Sağlığı ve ekolojik sistemi tehdit eden bir diğer etken madde ise “Chlorpyrifos’’. AB, bağcılıkta salkım güvesi başta olmak üzere, çeşitli zararlılara karşı kullanılan chlorpyrifos etken maddesinin sofralık üzümde dolayısı ile kuru üzümde de maksimum kalıntı limitini 0.5 ppm’den 0.01 ppm’e düşürme kararı aldı. (4) Peki neden yıllardır bu zehir için verilen kabul edilebilir doz birden bire 50 kat aşağıya çekildi? Yapılan deneyler sonucu, “Farelerde kolinesteraz enzimini engelleyerek kırmızı kan hücrelerini, sinir sistemini olumsuz biçimde etkilediği” tespit edildiği için… Chlorpyrifos üzerine yapılan araştırmalar arasında söz konusu maddenin, anne karnındaki bebeğe dahi ulaştığı ve beynini olumsuz etkilediğini tespit edenler var. (5)  
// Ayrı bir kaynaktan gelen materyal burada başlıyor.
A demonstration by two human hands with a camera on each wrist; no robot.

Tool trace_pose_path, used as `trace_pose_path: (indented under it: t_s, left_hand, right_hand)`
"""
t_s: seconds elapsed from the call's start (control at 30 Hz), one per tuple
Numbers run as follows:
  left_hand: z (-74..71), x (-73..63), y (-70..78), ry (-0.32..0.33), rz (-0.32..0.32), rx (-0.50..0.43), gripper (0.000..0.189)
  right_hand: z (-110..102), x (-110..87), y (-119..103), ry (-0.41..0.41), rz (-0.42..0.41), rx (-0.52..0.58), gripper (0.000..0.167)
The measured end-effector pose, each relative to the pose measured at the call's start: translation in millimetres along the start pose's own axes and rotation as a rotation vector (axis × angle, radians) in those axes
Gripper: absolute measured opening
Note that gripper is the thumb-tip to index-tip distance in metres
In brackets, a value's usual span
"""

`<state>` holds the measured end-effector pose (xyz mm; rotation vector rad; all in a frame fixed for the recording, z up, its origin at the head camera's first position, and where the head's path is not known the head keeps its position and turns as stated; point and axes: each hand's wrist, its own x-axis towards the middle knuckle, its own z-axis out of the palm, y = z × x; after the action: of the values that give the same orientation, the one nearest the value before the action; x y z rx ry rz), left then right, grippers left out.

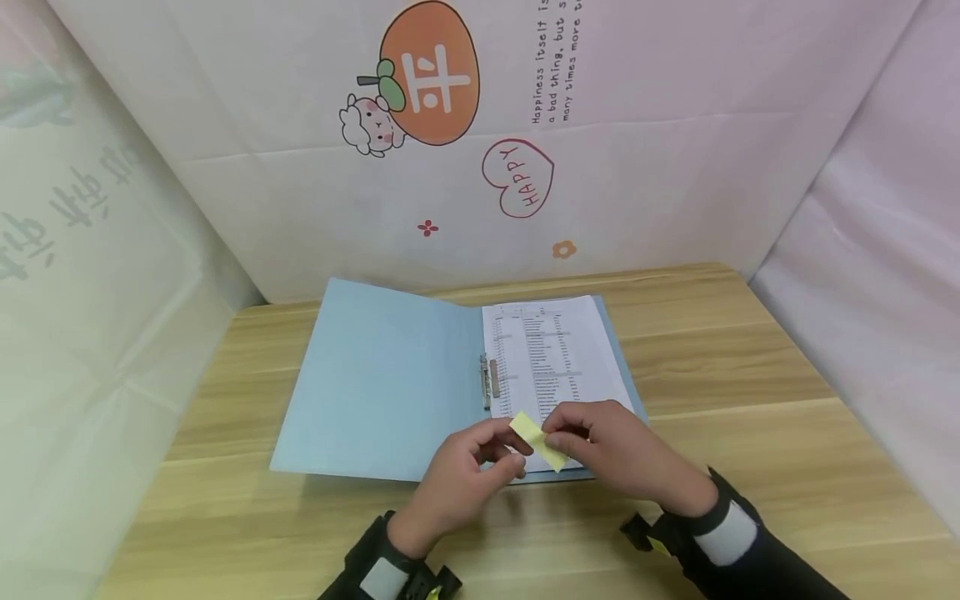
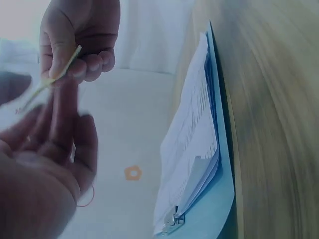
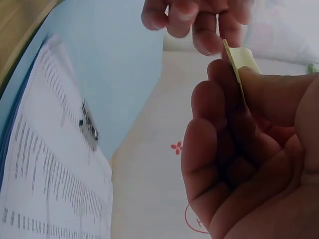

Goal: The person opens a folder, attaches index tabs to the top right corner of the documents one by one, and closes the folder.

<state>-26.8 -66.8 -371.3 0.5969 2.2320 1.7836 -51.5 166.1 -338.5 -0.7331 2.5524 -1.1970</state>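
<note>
Between thumb and forefinger my right hand [image 1: 611, 442] pinches a small pad of yellow sticky notes [image 1: 538, 442], which looks thin edge-on in the right wrist view. My left hand [image 1: 468, 475] is just left of it, thumb apart and fingertips [image 2: 65, 94] right at the pad. Beneath both hands lies an open light-blue folder [image 1: 390, 383]. Printed sheets [image 1: 558, 350] fill its right side, partly hidden by the right hand. A metal clip [image 1: 487, 382] fastens them near the fold.
The folder rests on a wood-grain table [image 1: 750, 400]. Behind it hangs a pale printed cloth [image 1: 637, 167], and more cloth walls stand at left and right. Dark straps with small devices [image 1: 645, 533] sit on both wrists.
</note>
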Motion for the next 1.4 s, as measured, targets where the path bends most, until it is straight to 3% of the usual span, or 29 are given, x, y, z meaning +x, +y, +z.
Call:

 Dünya Sağlık Örgütü’ne göre, her yıl 3 milyon kişi zirai ilaç zehirlenmesine maruz kalıyor. Her yıl en az 20 bin tarım işçisi zirai ilaç uygulamaları nedeniyle ölüyor. (6) Bu zirai ilaçların diğer faktörlerle birleşerek tüketicilerde zaman içinde yarattığı hastalıklar ve ölüm vakalarının ise sayısal bir değer olarak tespit edilebilmesi mümkün değil. Kullanılan kimyasalların gıdada bıraktığı kalıntılar vücudumuza alınarak birikiyor. Biriken kimyasallar; kanser, üreme bozuklukları, hormon dengelerinde bozukluklar, bağışıklık sistemi sorunları, sinir sistemi rahatsızlıkları (beyin gelişiminde zarar, depresyon, konsantrasyon bozukluğu vs.), alerjiler, astım gibi birçok sağlık sorununa sebep olabiliyor. 

Yukarıda paylaştığımız veriler bu konuda sadece birkaç örnek ve buzdağının görünen kısmı. Ekolojik bütünün sürdürülebilmesi için arıların ve tozlayıcıların, zirai ilaçların olumsuz etkilerinden korunmasına çalışmalıyız. Çünkü paylaştığımız veriler insan merkezli olsa da arıların ve diğer tozlayıcıların insanlara göre çok daha hassas olduğunu ve zirai ilaçlardan çok daha fazla etkilendiğini unutmamalıyız. 

Gıda Tarım ve Hayvancılık Bakanlığı, 2011’den 2014 yılı sonuna kadar tam 177 etken maddenin kullanımını yasakladı. Sayının bu derece yüksek olması AB’ye uyum süreci ile ilgili. Tabii bu durumda ‘‘ya AB’ye uyum süreci devrede olmasaydı?’’ sorusu geliyor insanın aklına.